The Swallower's net grab does not inflict damage.  Instead, it slowly excrete enzymes that kill prey collected in its net.  Treat the enzyme as an Acid.  It can Snatch Large or smaller creatures in its net.

Circulatory System of the Barnard's Swallower

Despite it grand size, the Swallower has an easily mappable circulatory system.  A series of veins and arteries transport the blood over the animal's body by means of small sac-like organs at the base of each gill.  These are primitive hearts, muscular pumps providing the pressure to move blood to needy organs.  Exhausted blood is circulated through the gills by means of small vascular loops.  Due to its lethargic lifestyle, the ponderous beast lacks a powerful central heart like pisceans possess, and as a result over-stimulation has been known to make the creatures faint.  This makes them easy prey in the wild.

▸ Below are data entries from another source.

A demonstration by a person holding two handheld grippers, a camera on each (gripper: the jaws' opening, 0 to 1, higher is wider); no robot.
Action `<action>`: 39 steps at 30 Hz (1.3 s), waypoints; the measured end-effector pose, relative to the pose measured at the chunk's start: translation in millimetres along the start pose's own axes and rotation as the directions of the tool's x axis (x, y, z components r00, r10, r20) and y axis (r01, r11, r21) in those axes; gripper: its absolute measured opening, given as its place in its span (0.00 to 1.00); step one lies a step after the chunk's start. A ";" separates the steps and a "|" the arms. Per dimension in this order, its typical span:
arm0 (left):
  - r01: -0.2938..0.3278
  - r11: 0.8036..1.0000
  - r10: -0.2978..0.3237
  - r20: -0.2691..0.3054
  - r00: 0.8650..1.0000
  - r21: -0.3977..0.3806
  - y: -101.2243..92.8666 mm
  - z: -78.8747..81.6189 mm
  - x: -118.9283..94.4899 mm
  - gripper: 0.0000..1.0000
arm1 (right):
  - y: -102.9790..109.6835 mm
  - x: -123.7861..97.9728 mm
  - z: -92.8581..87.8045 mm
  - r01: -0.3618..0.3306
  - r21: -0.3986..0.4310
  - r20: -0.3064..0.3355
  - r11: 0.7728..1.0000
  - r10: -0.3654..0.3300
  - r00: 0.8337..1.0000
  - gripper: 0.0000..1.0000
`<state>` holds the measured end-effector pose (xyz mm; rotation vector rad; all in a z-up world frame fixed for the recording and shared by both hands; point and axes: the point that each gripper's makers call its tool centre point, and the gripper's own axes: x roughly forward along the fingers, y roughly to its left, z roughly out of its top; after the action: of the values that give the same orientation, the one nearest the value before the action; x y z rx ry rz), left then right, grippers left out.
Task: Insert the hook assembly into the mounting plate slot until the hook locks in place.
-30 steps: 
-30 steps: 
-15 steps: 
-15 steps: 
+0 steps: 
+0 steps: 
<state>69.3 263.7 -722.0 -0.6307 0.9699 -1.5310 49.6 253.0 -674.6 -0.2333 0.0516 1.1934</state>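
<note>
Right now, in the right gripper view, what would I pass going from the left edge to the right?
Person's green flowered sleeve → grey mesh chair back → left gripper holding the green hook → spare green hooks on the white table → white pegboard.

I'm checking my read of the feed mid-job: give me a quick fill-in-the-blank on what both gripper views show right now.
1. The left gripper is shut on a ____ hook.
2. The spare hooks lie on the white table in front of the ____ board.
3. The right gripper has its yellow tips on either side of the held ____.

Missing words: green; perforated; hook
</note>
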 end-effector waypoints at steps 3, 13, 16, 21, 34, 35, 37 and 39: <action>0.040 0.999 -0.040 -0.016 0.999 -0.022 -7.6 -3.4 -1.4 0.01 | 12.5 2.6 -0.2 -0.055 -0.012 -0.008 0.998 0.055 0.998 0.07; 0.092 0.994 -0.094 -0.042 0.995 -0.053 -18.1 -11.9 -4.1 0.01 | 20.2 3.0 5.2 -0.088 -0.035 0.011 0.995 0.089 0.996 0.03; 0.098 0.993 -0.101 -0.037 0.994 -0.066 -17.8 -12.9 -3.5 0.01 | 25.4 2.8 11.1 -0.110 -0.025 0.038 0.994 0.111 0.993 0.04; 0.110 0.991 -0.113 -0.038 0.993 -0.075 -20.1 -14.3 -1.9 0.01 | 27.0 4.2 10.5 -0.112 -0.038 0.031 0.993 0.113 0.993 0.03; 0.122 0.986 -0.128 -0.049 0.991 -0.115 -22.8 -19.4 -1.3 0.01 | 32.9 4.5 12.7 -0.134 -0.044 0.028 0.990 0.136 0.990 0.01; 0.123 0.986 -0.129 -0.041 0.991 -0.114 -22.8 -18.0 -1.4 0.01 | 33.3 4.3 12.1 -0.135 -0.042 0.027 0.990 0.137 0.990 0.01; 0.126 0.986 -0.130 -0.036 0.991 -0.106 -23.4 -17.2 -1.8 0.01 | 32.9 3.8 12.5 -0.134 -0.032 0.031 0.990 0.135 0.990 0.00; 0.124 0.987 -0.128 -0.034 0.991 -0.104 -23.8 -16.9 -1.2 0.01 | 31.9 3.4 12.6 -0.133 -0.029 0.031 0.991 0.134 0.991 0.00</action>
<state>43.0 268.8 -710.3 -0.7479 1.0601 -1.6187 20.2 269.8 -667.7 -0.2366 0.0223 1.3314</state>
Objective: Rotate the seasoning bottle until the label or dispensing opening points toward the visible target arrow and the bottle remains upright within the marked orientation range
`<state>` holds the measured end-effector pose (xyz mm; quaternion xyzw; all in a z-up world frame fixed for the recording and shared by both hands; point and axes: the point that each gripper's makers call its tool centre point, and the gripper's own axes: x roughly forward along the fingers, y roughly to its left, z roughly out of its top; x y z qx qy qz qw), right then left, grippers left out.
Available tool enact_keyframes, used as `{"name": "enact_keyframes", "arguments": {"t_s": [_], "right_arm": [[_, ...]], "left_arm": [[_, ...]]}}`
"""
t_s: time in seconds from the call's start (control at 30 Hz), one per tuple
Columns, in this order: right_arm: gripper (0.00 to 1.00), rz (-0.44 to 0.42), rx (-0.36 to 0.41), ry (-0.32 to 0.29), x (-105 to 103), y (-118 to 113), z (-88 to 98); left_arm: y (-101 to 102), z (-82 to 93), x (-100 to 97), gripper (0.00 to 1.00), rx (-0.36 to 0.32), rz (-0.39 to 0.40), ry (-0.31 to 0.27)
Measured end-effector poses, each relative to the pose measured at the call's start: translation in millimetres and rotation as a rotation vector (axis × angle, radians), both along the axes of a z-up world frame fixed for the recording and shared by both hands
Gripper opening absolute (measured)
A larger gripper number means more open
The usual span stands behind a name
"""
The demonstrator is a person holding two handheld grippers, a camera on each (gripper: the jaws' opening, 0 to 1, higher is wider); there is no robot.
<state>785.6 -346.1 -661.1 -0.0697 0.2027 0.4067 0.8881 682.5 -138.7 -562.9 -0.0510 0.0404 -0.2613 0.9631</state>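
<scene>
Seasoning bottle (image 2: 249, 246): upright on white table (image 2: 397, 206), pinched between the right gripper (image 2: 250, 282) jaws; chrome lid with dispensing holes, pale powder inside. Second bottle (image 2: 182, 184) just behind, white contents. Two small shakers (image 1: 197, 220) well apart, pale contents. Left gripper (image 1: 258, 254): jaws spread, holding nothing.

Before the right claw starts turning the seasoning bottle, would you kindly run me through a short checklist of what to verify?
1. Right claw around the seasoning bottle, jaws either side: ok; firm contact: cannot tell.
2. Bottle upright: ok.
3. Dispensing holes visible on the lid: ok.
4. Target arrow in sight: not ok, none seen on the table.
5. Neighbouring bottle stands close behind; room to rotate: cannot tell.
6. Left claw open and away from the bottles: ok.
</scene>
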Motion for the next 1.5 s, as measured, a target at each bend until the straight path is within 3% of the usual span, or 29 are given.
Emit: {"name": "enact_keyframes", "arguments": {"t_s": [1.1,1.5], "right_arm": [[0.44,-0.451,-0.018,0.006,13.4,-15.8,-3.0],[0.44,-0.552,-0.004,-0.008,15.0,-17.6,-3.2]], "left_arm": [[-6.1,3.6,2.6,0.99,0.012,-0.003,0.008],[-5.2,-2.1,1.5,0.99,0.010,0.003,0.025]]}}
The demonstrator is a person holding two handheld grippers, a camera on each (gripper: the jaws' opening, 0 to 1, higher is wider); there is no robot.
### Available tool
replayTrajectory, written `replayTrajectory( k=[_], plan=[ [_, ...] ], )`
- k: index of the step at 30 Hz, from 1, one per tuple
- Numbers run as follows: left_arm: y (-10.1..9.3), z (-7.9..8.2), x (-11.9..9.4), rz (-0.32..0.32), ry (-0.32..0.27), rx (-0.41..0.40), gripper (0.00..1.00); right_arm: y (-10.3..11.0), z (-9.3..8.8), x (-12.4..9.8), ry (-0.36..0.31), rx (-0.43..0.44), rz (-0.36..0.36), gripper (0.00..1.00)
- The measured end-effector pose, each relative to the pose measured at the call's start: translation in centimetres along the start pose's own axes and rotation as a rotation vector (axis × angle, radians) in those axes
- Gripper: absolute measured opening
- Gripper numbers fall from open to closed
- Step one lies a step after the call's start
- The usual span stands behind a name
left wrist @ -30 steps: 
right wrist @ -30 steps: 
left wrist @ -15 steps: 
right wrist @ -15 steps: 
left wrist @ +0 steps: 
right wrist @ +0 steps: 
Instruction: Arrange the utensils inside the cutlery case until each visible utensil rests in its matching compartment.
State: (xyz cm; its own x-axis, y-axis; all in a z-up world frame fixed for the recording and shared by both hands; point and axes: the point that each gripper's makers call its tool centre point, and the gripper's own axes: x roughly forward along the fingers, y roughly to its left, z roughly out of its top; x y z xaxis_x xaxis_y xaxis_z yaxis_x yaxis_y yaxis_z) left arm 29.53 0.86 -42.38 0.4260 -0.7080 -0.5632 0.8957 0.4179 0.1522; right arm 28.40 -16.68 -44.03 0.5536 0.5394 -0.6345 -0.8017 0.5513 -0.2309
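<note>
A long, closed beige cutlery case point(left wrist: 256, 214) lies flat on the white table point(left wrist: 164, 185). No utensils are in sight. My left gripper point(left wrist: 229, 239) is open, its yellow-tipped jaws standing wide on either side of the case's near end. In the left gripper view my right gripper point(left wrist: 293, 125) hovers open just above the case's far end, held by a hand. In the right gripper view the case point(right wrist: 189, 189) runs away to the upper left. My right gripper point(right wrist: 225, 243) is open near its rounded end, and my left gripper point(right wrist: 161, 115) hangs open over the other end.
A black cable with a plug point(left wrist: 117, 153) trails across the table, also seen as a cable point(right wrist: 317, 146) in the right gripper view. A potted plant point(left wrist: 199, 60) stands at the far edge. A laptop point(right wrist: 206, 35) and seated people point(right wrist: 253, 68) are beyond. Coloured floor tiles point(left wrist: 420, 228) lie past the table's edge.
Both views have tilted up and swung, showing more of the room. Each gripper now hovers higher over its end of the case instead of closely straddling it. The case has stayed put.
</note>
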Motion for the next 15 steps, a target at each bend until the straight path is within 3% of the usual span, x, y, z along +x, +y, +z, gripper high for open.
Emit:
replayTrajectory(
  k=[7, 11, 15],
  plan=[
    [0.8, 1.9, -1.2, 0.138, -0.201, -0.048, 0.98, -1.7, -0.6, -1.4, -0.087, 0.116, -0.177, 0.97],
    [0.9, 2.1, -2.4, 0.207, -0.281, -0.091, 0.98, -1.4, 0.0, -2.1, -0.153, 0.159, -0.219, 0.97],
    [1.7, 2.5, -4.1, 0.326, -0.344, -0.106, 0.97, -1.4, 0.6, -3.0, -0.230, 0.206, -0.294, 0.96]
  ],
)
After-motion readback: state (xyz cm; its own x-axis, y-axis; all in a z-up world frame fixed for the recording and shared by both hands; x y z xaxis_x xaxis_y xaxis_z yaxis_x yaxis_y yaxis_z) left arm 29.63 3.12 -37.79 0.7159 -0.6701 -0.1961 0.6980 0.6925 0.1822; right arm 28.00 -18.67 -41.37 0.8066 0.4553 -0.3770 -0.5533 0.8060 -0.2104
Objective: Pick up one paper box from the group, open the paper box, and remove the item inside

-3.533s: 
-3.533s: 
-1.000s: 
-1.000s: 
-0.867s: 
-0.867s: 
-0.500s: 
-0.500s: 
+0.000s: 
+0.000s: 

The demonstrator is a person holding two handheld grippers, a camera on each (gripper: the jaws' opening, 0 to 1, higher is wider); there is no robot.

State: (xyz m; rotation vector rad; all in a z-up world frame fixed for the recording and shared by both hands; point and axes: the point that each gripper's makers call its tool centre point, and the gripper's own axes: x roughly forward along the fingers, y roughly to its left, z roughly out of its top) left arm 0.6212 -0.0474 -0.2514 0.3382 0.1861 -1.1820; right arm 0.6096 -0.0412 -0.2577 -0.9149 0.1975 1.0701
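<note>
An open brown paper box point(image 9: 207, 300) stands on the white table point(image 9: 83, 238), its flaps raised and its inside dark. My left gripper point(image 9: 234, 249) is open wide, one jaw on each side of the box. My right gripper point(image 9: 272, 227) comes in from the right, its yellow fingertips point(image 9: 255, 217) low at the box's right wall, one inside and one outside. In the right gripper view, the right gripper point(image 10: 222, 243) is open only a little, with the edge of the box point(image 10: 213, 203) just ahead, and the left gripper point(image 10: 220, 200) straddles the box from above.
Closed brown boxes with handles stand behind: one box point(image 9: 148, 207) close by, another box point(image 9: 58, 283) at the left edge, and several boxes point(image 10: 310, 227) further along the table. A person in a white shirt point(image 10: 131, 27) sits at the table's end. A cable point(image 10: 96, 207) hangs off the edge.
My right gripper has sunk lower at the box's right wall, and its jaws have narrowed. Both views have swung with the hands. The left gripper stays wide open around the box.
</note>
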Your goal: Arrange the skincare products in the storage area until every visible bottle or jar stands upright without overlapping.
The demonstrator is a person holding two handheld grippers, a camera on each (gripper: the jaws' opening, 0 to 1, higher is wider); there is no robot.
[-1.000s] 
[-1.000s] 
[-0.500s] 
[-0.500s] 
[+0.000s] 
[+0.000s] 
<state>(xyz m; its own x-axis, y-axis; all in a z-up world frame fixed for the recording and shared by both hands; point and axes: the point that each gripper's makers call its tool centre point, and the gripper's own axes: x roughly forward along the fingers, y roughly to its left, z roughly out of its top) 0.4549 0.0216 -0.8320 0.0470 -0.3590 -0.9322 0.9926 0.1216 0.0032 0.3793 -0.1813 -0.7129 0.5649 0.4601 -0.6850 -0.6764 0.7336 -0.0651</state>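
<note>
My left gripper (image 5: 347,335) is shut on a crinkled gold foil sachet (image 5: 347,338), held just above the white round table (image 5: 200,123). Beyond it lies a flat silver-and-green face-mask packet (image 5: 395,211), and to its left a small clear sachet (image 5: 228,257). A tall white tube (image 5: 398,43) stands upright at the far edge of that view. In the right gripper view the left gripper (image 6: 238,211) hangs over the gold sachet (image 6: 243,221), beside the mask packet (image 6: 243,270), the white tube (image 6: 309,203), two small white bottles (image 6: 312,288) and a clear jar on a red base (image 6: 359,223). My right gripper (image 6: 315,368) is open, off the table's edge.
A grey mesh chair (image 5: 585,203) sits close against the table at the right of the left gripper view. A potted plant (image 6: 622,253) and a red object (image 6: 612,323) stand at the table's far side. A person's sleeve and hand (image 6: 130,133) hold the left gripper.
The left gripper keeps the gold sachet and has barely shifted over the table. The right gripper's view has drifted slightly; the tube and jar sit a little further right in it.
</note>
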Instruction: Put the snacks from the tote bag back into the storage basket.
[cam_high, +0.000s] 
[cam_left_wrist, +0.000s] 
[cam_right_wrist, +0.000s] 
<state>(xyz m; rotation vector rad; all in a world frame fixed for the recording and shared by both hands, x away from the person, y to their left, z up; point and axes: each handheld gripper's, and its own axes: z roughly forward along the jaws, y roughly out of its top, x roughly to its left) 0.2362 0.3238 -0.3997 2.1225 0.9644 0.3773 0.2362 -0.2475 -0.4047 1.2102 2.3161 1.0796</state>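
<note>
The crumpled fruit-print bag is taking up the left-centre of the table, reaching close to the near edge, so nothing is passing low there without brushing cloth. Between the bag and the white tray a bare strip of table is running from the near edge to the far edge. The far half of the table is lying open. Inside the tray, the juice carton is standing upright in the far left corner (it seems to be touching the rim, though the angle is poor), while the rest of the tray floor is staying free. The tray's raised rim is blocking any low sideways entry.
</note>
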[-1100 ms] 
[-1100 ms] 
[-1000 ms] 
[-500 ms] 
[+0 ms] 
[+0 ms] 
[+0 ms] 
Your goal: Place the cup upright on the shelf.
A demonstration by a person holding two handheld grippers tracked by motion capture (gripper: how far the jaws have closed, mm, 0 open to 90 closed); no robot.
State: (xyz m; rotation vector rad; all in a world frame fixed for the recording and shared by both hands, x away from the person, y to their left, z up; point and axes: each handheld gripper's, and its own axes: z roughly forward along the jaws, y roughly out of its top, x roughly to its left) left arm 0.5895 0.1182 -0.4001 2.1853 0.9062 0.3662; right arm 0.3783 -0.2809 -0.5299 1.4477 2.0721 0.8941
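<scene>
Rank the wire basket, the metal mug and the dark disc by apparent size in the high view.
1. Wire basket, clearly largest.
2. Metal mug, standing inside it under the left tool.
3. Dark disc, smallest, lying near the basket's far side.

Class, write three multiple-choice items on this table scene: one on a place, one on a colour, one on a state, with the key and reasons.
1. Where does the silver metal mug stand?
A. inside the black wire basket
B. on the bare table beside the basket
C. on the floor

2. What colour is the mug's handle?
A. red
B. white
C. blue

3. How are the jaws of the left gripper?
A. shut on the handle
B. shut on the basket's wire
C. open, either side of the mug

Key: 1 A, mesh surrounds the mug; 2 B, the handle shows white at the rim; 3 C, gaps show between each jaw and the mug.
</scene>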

Nervous System of the Barnard's Swallower

The neural network of a Swallower is unsurprisingly primitive.  It is of no revelation that the animal has never demonstrated any form of higher thinking skills, despite the best efforts of numerous packbreeders to create a better, smarter Swallower.  At best the nervous system can essentially maintain the creature's autonomic systems functioning.  The most complex thought processes the animal can achieve is feeding and movement, and not always at the same time.  It accomplishes nature's evolutionary requirements, and nothing more, spurring the piscean phrase "dumb as a swallower" for anyone or thing that barely functions above a comatose state.

The intent of selectively breeding Swallowers has results in various fields.  Resources scavenged from a Swallower are:  enzymes for alchemists, silk for weavers, skin for tanning, even meat for eating.
Rumor has it that a tribe of Locanth nomads has begun a concerted effort to re-introduce the Swallower to the wild.  Their packbreeders are attempting to breed self-reliance and animal instinct back into the creatures in order to restore the previously wild version to the shoals of the Gulf of Locanth.

"It is easier to ask for forgiveness than for permission, but seldom is it less risky..."
-- Sensate rationalization for many of their indulgences.